■ **What you need to do**
From first line to last, copy the listing exactly and omit its pictures.

■ **Dataset excerpt**

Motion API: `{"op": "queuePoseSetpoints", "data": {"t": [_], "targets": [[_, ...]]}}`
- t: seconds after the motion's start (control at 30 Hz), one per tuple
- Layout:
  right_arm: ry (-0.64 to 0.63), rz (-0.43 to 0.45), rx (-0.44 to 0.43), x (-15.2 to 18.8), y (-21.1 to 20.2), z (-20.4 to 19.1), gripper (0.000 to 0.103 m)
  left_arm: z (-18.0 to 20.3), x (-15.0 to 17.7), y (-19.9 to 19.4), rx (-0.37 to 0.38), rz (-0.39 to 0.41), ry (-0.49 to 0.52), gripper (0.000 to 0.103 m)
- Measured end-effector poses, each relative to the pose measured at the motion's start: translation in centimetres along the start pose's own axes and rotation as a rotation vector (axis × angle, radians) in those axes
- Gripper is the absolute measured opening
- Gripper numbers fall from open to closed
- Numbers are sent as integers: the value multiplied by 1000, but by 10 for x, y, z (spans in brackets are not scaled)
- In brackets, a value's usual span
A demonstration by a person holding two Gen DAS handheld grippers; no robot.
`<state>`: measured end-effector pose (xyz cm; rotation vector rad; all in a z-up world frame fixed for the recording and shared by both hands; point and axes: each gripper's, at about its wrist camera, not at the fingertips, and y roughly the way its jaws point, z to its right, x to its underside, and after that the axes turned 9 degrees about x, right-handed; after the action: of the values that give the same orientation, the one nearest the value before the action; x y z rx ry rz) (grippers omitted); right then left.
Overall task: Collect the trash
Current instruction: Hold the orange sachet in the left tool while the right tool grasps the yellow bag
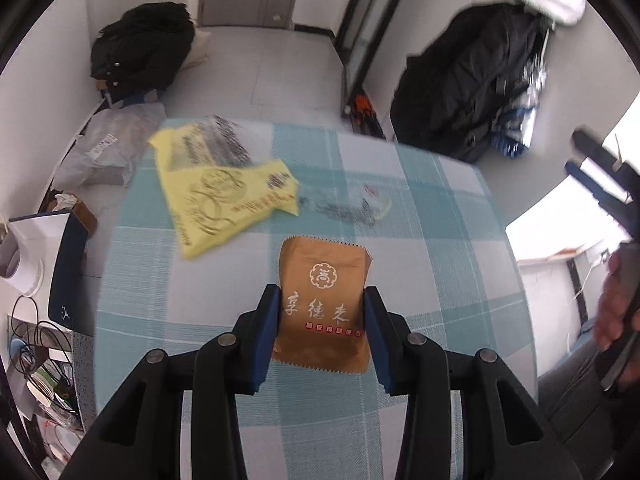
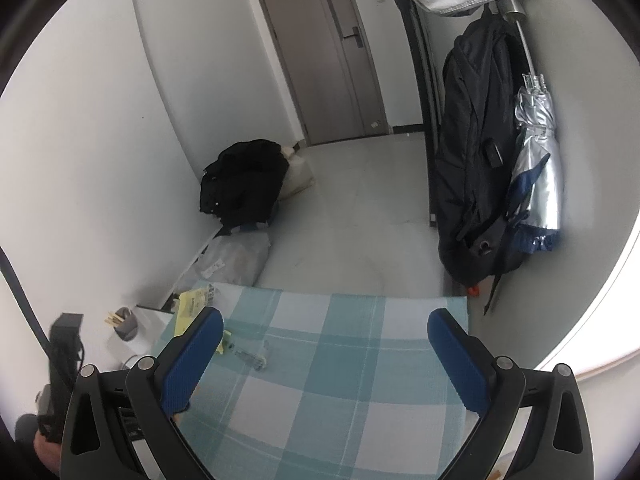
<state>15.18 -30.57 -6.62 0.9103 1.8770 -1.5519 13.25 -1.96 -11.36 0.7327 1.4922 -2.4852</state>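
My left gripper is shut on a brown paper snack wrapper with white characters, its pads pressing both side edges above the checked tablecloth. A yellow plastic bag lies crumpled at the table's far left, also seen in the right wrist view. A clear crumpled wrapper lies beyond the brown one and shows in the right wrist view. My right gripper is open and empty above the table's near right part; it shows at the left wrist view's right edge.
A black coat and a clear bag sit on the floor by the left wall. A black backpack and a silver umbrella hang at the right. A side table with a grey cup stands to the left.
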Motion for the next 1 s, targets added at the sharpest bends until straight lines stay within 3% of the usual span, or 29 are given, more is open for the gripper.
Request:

■ **Result below**
Motion API: `{"op": "queuePoseSetpoints", "data": {"t": [_], "targets": [[_, ...]]}}`
- t: seconds after the motion's start (control at 30 Hz), one per tuple
- Layout:
  right_arm: ry (-0.64 to 0.63), rz (-0.43 to 0.45), rx (-0.44 to 0.43), x (-15.2 to 18.8), y (-21.1 to 20.2), z (-20.4 to 19.1), gripper (0.000 to 0.103 m)
  left_arm: z (-18.0 to 20.3), x (-15.0 to 17.7), y (-19.9 to 19.4), rx (-0.37 to 0.38), rz (-0.39 to 0.41), ry (-0.49 to 0.52), gripper (0.000 to 0.103 m)
- Measured end-effector poses, each relative to the pose measured at the motion's start: translation in centimetres along the start pose's own axes and rotation as a rotation vector (axis × angle, radians) in those axes
- Gripper is the absolute measured opening
- Gripper numbers fall from open to closed
- Numbers are sent as integers: the value multiplied by 1000, but by 10 for x, y, z (spans in brackets are not scaled)
- In brackets, a value's usual span
A demonstration by a person holding two Gen DAS handheld grippers; no robot.
`<state>`: measured end-effector pose (xyz cm; rotation vector rad; all in a z-up world frame fixed for the recording and shared by both hands; point and axes: each gripper's, at about its wrist camera, not at the fingertips, and y roughly the way its jaws point, z to its right, x to its underside, and after that the axes turned 9 degrees about x, right-handed; after the action: of the values that give the same orientation, the one nearest the value before the action; x y z rx ry rz) (grippers omitted); right then left.
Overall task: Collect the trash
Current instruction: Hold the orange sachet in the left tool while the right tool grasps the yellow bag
<state>15.18 -30.57 -6.62 0.9103 1.8770 -1.5519 13.25 -1.96 -11.36 0.7327 1.4922 -2.4852</state>
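My left gripper is shut on a brown paper snack wrapper with white characters, its pads pressing both side edges above the checked tablecloth. A yellow plastic bag lies crumpled at the table's far left, also seen in the right wrist view. A clear crumpled wrapper lies beyond the brown one and shows in the right wrist view. My right gripper is open and empty above the table's near right part; it shows at the left wrist view's right edge.
A black coat and a clear bag sit on the floor by the left wall. A black backpack and a silver umbrella hang at the right. A side table with a grey cup stands to the left.
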Motion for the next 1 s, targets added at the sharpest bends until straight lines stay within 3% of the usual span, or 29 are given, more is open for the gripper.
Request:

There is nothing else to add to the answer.